José Rufino, Pulsatio, 2014, metal furniture

Salvador da Bahia is one of the oldest cites in the Americas and was the first capital of colonial Brazil in the mid-16th century. The city has resisted globalization and, given its strong farming aristocracy, to a certain extent, industrialization. This was the third edition of the Bienal de Bahia; the previous two were in 1966 and 1968. The second was closed down after only two days by the military regime, which objected to the display of what they claimed to be offensive artworks. Led by the director of the local Museum of Modern Art, Marcelo Rezende, the latest biennial was organized in collaboration with four other curators: Ayrson Heráclito, Alejandra Muñoz, Fernando Oliva and Ana Pato. Scattered around multiple venues across the city and the Bahia region, and with exhibitions opening and closing during the entire period of the show, the biennial was loosely structured around a number of scenarios or ‘departments’, as they were called here.

The exhibition title asked the question: ‘É tudo Nordeste?’ (Is the Northeast Everywhere?), seeking to examine the cultural and historical Brazilian northeast from a Bahian perspective.
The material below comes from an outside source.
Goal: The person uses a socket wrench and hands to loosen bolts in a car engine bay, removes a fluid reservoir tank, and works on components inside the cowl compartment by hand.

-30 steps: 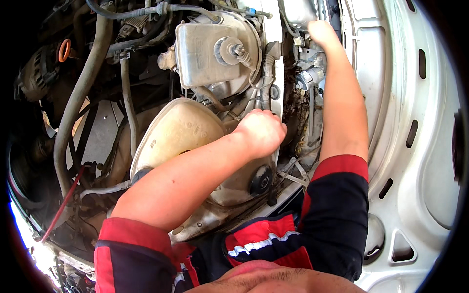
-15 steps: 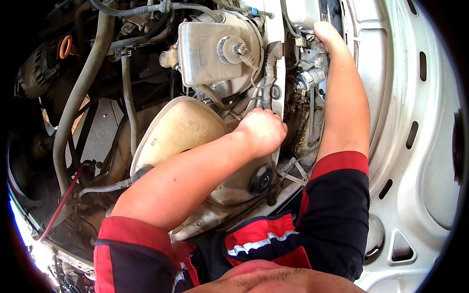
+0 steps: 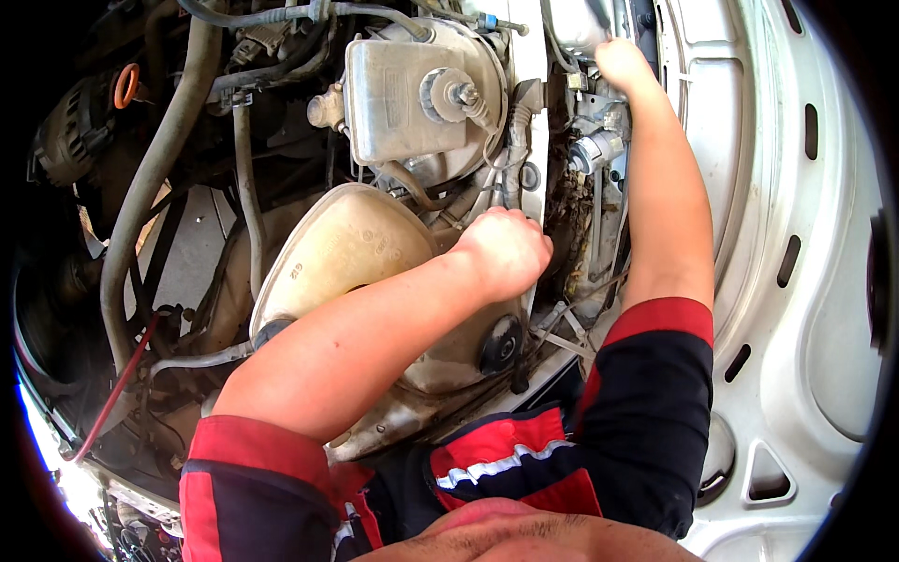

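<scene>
My left hand point(image 3: 506, 249) is closed over the upright edge of the pale metal panel point(image 3: 530, 140), its fingers curled down out of sight. Beneath that forearm sits a yellowed plastic tank point(image 3: 346, 234) with a black cap point(image 3: 501, 344). My right hand point(image 3: 625, 66) is reaching far into the recess beside the raised hood, closed, with its fingertips hidden. Just beyond it a slim dark rod point(image 3: 599, 11) stands out against a pale silvery housing point(image 3: 573, 28); whether the hand holds the rod is unclear. A round silver part point(image 3: 596, 150) lies near the right wrist.
A dusty fluid reservoir point(image 3: 398, 103) with a cap stands left of the panel. Thick grey hoses point(image 3: 169, 150) run down the left side. Wiper linkage bars point(image 3: 567, 323) cross the recess. The silver hood point(image 3: 787, 309) borders my right arm.
My right hand and the slim dark rod have shifted slightly left, while the right forearm and elbow have swung a little right. The left hand stays in place.
</scene>
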Demonstrator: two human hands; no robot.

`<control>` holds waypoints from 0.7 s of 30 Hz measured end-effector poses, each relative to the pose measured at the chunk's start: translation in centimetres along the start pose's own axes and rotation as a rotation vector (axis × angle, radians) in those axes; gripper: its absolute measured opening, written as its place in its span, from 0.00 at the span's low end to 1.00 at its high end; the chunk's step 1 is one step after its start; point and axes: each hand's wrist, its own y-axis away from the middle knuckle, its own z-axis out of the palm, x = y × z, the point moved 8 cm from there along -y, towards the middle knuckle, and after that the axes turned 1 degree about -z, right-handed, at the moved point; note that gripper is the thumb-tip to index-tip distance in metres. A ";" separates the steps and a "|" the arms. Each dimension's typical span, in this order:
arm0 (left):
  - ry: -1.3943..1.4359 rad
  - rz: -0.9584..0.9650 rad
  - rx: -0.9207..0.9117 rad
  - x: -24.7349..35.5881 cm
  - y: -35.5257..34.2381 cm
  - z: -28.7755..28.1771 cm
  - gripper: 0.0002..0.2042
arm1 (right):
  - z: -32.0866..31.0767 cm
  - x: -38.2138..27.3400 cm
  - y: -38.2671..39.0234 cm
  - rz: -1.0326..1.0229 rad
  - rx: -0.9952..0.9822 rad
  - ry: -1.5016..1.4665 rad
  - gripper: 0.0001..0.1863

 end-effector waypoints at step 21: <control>-0.017 0.022 0.038 0.5 -0.4 -0.5 0.09 | -0.2 0.3 0.1 0.022 -0.084 0.221 0.22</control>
While ‘northeast’ refers primarily to the nine states of Brazil that stretch from Bahia up to Maranhão along the Atlantic coast, and to their shared history and culture, the term was also used to evoke the concept of Orientalism. These ideas became more apparent in the exhibition ‘Departamento da Viagem Sem Fim, Seção: Naturalismo Integral’ (Department of the Endless Journey, Section: Integral Naturalism), based on art critic and philosopher Pierre Restany’s Manifeste du naturalisme intégral (Manifesto of Integral Naturalism), written during a trip to Amazonas state in 1978 and advocating the reintegration of man into nature. Restany asked: ‘If Amazonia is “the last reservoir”, the integral nature refuge, what kind of art, what language systems, may rise from such an exceptional environment?’ ‘Departamento da Viagem Sem Fim, Seção: Naturalismo Integral’ was exhibited in the Palacete das Artes, an architecturally eclectic building from the early 1920s constructed with an abundant use of hard woods that also houses a number wall paintings of highly cultivated French gardens, which were en vogue in Brazil at the time. In an attempt to engage with Restany’s questions, the exhibition opened with a series of abstract watercolours by Documenta 12 curator Roger Buergel depicting the French-Swiss border (untitled, 2008). They were hung adjacent to an undated and untitled Leonardo Alencar landscape painting, kitsch 1970s glass animal sculptures designed by the kinechromatic painter Abraham Palatnik, furniture by Lina Bo Bardi and Abbas Kiarostami’s Five Dedicated to Ozu (2003), a series of nature films shot in the Spanish province of Asturias. The exhibition culminated with Restany, Sepp Baendereck and Frans Krajcberg’s Journey to the Rio Negro, filmed during their month-long Amazonas excursion in 1978; also exhibited here were Krajcberg’s recent large-scale wood sculptures, produced in isolation in the woods near the border between the states of Bahia and Minas Gerais (untitled, undated).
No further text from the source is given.